La mauvaise application et l’utilisation abusive de l’IA constituent un autre défi. Les algorithmes peuvent être développés dans un but mais utilisés dans un autre. Cela peut créer des vulnérabilités à la manipulation. Par exemple, dans les sciences moléculaires, nous avons constaté une utilisation croissante de l’IA générative pour concevoir des structures moléculaires. L’IA peut générer des structures qui ont des propriétés de type médicament, représentant des molécules qui seraient délivrées à des tissus spécifiques, ce qui en fait des candidats-médicaments prometteurs. Cependant, on pourrait prendre exactement le même algorithme et modifier les critères.
Ainsi, au lieu d’optimiser les molécules pour qu’elles se comportent comme des médicaments, l’algorithme pourrait générer des molécules qui ressemblent à des armes biologiques. Il devrait y avoir une conversation critique sur ce qu’est une utilisation responsable de l’IA en science. Nous devons penser à établir des processus d’examen éthique et des lignes directrices de mise en œuvre qui n’existent pas actuellement.

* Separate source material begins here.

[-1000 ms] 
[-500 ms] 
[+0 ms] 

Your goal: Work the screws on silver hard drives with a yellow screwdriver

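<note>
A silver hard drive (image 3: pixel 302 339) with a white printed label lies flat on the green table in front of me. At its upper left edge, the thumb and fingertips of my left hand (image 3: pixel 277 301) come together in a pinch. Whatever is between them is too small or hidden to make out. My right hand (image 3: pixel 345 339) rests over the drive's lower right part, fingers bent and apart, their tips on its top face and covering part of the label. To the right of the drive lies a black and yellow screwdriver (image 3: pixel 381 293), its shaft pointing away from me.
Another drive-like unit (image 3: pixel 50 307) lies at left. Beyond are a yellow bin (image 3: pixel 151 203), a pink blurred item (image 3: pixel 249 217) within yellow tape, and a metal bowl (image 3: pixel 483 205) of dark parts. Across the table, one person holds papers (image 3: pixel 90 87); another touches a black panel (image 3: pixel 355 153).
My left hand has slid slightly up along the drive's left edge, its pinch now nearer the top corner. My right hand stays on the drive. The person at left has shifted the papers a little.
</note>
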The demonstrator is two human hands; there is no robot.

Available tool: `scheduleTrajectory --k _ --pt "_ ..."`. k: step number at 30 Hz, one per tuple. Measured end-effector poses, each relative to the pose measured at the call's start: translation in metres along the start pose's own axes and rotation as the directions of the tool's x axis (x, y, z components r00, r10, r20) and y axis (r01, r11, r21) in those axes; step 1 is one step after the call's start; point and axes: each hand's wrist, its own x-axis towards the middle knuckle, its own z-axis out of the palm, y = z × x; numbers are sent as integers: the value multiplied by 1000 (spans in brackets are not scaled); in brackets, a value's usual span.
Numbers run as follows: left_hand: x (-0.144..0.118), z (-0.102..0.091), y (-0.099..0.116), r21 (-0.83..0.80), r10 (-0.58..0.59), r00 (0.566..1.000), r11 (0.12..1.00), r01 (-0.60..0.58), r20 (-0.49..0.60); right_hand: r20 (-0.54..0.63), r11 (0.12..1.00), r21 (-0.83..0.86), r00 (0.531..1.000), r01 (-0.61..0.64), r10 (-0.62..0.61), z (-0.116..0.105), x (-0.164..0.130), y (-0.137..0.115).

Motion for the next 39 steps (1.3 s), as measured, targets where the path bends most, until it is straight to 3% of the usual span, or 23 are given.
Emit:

HMNews : Que voyez-vous comme certaines des solutions ?
Zitnik : Relever les défis nécessitera de nouveaux modes de pensée et de collaboration. À l’avenir, nous devons changer la façon dont les équipes de recherche sont formées. Nous nous attendons à voir davantage de spécialistes de l’IA et d’ingénieurs logiciels et matériels devenir des membres essentiels des équipes de recherche scientifique.
Nous nous attendons à de nouvelles formes de collaboration impliquant le gouvernement à tous les niveaux, les entreprises et les établissements d’enseignement. L’implication des entreprises est importante car, à mesure que les modèles d’IA continuent de croître en taille, la formation de ces modèles nécessitera des ressources qui n’existent généralement que dans une poignée de grandes entreprises technologiques.
Les universités, en revanche, sont mieux intégrées entre les disciplines. Il n’y a que dans les universités que nous avons des départements de chimie, de biologie, de physique, de sociologie, etc. Ainsi, le milieu universitaire est mieux placé pour comprendre et étudier comment prévenir les divers risques et abus de l’IA.